[Exercise prompt]: What is the number of lines in the records below holding the string "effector"? Reply with it and nothing else.

== Listed entries ==

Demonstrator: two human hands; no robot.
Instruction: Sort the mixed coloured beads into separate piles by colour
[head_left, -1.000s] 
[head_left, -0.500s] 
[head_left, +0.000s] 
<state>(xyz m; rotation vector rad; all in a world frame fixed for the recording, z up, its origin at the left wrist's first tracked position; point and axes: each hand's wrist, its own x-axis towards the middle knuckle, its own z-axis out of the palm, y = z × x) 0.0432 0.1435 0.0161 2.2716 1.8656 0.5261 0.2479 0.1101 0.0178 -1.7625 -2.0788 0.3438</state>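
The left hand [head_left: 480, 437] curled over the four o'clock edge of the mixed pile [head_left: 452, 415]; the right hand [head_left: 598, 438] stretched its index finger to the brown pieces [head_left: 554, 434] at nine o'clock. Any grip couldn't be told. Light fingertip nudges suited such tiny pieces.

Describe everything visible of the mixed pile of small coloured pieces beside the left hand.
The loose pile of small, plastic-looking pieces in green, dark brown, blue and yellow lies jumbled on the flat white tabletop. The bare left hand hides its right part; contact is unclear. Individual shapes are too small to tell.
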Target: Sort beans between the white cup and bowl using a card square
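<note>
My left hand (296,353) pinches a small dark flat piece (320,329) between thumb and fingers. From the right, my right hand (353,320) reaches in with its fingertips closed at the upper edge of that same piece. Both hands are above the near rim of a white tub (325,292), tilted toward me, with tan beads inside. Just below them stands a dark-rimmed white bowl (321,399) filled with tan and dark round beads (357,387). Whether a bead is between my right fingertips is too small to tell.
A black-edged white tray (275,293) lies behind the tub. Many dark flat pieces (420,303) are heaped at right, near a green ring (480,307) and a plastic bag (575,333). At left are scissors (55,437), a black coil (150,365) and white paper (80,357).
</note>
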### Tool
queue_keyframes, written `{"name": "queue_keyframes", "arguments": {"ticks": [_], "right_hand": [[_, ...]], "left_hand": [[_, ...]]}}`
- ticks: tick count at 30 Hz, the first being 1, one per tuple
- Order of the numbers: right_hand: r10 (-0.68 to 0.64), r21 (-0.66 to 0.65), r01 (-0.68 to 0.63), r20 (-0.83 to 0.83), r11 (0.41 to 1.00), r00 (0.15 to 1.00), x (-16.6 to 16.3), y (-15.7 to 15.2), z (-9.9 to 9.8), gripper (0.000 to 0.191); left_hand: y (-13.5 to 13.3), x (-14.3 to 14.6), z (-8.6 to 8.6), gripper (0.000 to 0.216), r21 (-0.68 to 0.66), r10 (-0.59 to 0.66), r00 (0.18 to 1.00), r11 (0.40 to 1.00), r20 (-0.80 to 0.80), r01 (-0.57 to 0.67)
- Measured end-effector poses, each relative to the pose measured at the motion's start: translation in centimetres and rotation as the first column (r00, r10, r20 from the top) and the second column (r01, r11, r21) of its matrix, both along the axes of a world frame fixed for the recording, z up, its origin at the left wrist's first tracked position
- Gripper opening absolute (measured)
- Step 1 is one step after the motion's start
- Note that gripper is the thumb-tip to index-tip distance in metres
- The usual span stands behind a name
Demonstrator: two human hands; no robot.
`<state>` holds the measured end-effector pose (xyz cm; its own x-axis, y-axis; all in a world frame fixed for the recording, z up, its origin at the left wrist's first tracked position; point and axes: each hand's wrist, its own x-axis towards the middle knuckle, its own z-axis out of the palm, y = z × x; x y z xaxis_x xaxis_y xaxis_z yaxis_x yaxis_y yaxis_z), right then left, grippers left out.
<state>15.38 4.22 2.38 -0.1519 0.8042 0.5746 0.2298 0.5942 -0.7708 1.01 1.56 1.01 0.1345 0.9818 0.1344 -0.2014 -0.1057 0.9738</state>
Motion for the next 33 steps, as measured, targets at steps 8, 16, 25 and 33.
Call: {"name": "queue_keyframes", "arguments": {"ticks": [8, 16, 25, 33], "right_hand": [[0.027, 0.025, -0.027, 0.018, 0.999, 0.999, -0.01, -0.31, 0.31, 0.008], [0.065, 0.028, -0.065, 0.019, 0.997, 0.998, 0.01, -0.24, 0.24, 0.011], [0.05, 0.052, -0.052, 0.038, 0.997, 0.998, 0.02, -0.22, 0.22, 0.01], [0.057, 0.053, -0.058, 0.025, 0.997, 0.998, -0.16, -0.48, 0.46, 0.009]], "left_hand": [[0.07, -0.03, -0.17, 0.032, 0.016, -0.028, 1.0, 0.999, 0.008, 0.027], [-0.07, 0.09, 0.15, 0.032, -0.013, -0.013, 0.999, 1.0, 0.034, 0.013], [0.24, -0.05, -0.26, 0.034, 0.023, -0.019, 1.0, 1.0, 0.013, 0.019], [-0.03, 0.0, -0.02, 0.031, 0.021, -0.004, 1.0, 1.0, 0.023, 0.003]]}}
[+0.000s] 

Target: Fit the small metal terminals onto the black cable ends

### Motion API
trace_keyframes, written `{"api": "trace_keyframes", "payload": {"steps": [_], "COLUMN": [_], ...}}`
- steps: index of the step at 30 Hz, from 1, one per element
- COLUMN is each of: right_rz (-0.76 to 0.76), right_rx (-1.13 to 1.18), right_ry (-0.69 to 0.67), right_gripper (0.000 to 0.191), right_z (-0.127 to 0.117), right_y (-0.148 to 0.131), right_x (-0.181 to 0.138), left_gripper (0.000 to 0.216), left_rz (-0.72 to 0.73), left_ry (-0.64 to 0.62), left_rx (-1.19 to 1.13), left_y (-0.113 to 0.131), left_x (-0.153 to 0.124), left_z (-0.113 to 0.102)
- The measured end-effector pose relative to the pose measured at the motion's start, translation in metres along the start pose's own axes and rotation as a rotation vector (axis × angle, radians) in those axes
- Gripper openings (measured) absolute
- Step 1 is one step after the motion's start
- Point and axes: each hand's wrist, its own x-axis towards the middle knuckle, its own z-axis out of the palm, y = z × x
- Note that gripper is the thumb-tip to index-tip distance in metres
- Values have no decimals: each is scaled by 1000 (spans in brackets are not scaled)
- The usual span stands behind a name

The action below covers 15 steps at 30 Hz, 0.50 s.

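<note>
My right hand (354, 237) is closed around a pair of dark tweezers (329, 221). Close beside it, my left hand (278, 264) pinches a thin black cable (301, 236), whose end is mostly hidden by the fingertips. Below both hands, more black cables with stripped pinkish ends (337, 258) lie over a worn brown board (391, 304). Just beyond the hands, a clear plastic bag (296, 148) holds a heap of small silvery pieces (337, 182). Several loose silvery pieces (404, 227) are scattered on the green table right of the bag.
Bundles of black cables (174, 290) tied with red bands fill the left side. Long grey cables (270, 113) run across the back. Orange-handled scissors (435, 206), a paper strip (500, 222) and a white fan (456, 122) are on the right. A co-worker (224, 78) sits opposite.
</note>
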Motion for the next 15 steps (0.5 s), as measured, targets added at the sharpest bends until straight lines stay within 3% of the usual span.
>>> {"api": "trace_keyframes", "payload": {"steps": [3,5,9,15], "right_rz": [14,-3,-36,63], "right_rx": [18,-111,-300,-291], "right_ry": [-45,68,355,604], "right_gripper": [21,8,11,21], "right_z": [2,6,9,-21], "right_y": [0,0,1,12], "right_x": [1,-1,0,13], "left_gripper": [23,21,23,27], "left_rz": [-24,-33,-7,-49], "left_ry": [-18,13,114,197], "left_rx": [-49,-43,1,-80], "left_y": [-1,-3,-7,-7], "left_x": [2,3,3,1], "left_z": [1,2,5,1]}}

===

[Expected output]: 3